Ski-Rennläuferin Gina Stechert hat auf ihrem beschwerlichen Weg zurück in den Weltcup so manche Träne vergossen. "Es waren viele Trainingstage dabei, da habe ich geflennt, weil ich total Angst hatte", sagte die 25 Jahre alte Abfahrerin am Rande des Weltcups in St. Moritz. Nach dem dritten Kreuzbandriss im September 2011 sei ihr der Wiedereinstieg sehr schwer gefallen, sagte Stechert.

"Am ersten Trainingstag in Chile habe ich abgebremst und einen hysterischen Schreianfall bekommen, weil ich dachte: Ich kann das nicht mehr!", erzählte sie weiter.

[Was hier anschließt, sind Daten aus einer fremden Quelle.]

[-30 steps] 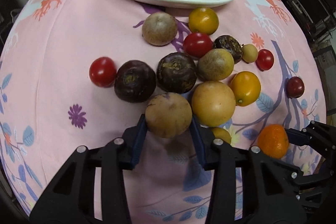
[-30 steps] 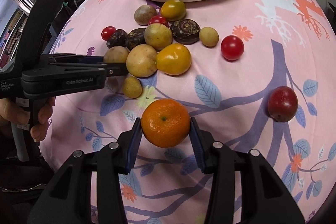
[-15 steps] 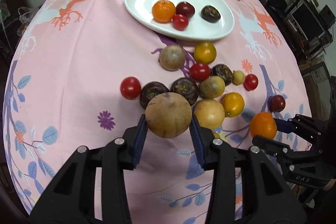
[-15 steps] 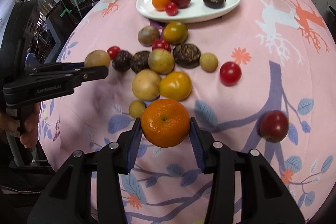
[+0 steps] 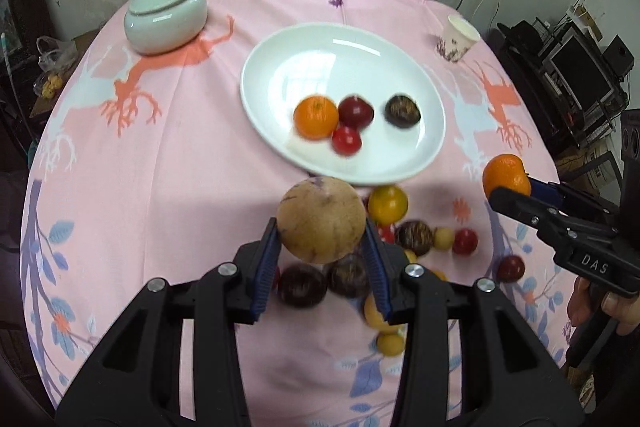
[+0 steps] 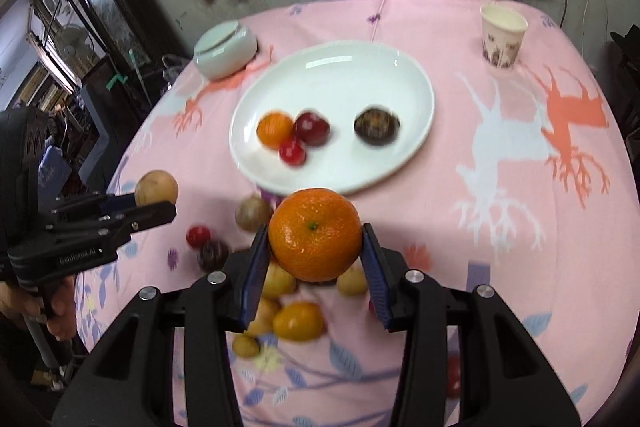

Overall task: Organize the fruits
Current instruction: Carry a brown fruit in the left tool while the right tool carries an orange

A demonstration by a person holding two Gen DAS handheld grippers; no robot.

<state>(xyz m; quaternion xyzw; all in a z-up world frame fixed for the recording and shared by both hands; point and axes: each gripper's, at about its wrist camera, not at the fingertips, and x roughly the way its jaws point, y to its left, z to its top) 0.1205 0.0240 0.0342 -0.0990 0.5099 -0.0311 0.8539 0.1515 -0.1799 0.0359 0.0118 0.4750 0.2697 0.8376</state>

Stechert hatte sich nach fast zweijähriger Weltcup-Pause in der vergangenen Woche mit den Plätzen 14 und 15 bei den Abfahrten von Lake Louise/Kanada auf Anhieb das WM-Ticket gesichert. "Das hatten wir so nicht erwartet", sagte DSV-Alpindirektor Wolfgang Maier. Die Oberstdorferin meinte, die Trainer hätten in den vergangenen Monaten "viel Arbeit mit mir gehabt". Mitunter hätten die Betreuer sie "auch mal in den Arm nehmen" müssen. Zudem habe ihr die Arbeit mit einer befreundeten Mentaltrainerin geholfen.

Adrenalin für Comeback ausschlaggebend

Über die Beweggründe für ihr Comeback sagte Stechert: "Ich habe einen Riesenspaß am Skifahren, am Rennsport an sich. Das Adrenalin, das ich im Starthaus spüre, hat man sonst nirgendwo im Leben. Das wollte ich wieder haben und mir beweisen, dass ich es noch kann." Als sie bei den Trainings in Kanada die ersten großen Fortschritte gespürt habe, "hätte ich am liebsten zu Heulen angefangen, weil ein so großer Ballast von mir abgefallen ist, dass das Rennfahrer-Gen in mir nicht verloren gegangen ist", sagte Stechert.

Die guten Resultate von Lake Louise helfen ihr auf dem weiteren Weg zurück in die Weltspitze, sagte Stechert, die im Februar 2009 in Tarvisio bereits eine Weltcup-Abfahrt gewann: "Ich bin Rennfahrerin, ich gebe mich nicht zufrieden mit hinteren Platzierungen."